Strings - kevinlawler/kona GitHub Wiki
A character atom is a single character ("c"
). A character vector is a list of zero or more characters ("cde"
). Symbols are different from both. The count of a symbol atom is always one, but a symbol may consist of more than one character (`sym
). Symbols are similar to null-terminated C strings, and character vectors are similar to char arrays, with an associated length. The null char may not be part of a symbol name, but both characters and character vectors may contain nulls.
"c" /character
"cde" /character vector
,"c" /character vector with one element
"" /character vector of length zero
`c /symbol
`cde /also a symbol
`f`g`h`cde /symbol vector
K supports a few common escape characters ("\\"
, "\""
, …).
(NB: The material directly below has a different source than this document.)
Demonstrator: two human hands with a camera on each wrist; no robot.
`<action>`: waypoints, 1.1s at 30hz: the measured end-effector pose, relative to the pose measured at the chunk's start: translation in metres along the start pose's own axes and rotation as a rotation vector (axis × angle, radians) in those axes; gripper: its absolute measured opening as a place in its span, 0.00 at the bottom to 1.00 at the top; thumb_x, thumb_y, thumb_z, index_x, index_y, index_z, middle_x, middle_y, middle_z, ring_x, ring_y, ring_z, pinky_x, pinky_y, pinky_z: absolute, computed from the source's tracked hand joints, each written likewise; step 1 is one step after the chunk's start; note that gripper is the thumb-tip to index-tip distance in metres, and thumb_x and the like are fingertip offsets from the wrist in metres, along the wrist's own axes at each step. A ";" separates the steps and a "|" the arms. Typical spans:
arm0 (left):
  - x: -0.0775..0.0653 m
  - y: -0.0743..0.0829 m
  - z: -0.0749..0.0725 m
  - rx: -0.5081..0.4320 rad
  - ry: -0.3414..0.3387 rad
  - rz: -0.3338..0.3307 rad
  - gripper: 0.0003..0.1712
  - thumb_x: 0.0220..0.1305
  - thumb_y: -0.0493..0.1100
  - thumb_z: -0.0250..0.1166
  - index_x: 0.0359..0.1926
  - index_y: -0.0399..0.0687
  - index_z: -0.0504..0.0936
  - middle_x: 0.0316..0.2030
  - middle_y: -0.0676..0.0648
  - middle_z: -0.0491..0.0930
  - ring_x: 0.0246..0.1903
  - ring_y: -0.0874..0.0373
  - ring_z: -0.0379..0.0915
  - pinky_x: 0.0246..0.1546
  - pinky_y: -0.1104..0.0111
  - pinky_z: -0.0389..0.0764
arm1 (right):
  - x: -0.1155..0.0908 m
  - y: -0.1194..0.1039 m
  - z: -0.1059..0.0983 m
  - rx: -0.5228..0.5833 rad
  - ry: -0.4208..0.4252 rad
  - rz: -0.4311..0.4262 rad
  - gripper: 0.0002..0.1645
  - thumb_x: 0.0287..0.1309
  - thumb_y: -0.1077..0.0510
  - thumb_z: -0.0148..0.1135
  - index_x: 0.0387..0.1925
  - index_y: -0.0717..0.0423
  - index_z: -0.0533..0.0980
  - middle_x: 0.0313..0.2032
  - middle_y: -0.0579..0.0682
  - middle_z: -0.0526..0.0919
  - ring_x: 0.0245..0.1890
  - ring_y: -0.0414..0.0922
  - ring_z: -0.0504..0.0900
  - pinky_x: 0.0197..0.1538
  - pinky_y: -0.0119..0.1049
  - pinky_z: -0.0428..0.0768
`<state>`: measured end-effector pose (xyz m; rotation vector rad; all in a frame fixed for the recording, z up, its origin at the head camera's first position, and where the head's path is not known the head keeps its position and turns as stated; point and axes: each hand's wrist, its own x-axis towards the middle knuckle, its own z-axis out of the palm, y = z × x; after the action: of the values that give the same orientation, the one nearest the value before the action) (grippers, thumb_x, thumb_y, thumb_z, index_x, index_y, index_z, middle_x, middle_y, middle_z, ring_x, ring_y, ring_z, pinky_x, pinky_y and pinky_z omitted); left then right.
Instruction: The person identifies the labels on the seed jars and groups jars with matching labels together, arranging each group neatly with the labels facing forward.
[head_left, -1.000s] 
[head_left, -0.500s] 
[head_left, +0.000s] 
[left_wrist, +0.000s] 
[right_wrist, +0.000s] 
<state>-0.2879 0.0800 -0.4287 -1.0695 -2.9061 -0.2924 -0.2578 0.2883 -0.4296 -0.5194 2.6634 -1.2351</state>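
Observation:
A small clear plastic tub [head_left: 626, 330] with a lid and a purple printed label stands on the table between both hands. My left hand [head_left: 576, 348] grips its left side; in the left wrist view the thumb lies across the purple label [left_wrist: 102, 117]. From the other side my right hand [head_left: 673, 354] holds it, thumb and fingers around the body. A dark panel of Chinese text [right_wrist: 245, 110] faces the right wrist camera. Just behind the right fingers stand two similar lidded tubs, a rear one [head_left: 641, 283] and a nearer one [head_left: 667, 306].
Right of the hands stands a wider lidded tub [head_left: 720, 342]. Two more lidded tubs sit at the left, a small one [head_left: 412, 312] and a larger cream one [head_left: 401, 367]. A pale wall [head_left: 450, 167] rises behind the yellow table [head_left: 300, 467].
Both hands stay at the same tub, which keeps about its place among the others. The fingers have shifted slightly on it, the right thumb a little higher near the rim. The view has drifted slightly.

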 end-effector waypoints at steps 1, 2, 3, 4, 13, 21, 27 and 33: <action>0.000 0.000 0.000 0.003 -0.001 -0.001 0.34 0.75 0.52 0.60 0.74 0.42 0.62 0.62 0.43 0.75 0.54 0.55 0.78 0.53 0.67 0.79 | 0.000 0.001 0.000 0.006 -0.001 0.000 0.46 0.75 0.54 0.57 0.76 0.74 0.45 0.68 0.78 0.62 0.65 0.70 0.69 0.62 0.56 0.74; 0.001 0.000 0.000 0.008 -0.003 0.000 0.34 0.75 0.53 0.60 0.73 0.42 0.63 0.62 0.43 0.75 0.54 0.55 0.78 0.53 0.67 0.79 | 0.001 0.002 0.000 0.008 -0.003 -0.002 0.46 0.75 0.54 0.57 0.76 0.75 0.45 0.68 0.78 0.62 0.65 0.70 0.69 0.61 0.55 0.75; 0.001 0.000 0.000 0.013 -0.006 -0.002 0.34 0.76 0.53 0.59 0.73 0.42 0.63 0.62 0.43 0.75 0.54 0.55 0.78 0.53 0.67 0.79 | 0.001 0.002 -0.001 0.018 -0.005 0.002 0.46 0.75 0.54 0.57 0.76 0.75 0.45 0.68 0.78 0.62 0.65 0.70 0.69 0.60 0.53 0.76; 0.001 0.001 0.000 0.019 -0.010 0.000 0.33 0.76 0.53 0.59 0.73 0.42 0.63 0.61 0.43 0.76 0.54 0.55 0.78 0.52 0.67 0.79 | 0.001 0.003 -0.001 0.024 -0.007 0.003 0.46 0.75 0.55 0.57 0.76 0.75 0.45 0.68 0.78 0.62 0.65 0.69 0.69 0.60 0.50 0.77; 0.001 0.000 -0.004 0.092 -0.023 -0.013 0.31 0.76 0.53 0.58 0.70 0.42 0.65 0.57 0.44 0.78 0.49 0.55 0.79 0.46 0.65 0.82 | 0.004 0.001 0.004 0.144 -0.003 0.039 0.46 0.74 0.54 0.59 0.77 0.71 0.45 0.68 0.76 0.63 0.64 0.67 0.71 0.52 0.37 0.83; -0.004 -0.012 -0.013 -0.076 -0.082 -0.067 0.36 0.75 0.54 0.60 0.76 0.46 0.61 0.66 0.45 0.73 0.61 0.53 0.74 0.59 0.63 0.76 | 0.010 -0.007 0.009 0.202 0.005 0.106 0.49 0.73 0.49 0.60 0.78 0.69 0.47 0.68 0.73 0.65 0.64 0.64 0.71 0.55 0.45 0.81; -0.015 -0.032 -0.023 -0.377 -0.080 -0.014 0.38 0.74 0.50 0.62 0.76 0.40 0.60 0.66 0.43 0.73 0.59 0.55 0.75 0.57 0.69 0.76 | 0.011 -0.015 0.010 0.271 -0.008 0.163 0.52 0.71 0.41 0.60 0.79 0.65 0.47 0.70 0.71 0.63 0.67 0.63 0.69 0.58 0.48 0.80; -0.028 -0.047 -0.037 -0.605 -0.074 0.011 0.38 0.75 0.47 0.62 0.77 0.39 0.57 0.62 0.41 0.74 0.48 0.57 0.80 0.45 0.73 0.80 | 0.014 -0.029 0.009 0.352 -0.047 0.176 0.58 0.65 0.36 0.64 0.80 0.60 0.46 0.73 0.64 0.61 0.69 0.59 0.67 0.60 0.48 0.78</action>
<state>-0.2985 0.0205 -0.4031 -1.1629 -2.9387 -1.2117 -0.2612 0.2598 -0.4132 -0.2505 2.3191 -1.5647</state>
ASCII values may be entered directly using octal codes. For example, to create a character atom consisting of a horizontal tab, you can use "\t"
, or use "\011"
.
The backtick syntax limits what characters can be a part of a symbol name. For instance, it makes it impossible to include a backtick in a symbol name, since the parser already expects that to indicate the start another symbol. For this reason there is an alternate symbol syntax. This syntax is used for entering and displaying symbols with unusual characters. The syntax consists of a backtick followed by a quoted string.
`"a"
`a
`"ab`cd"
`"ab`cd"
`"127.0.0.1"
`"127.0.0.1"
`"abc\0def" /anything after the null is ignored
`abc
Symbols are stored internally using string interning, like symbols in Lisp or atoms in Prolog/Erlang. This means that a symbol is never represented by the character data comprising its name, but rather by an identifier shared throughout the entire K process. All instances of a symbol use the same identifier, and symbol comparison is O(1). The identifiers last for the life of the process.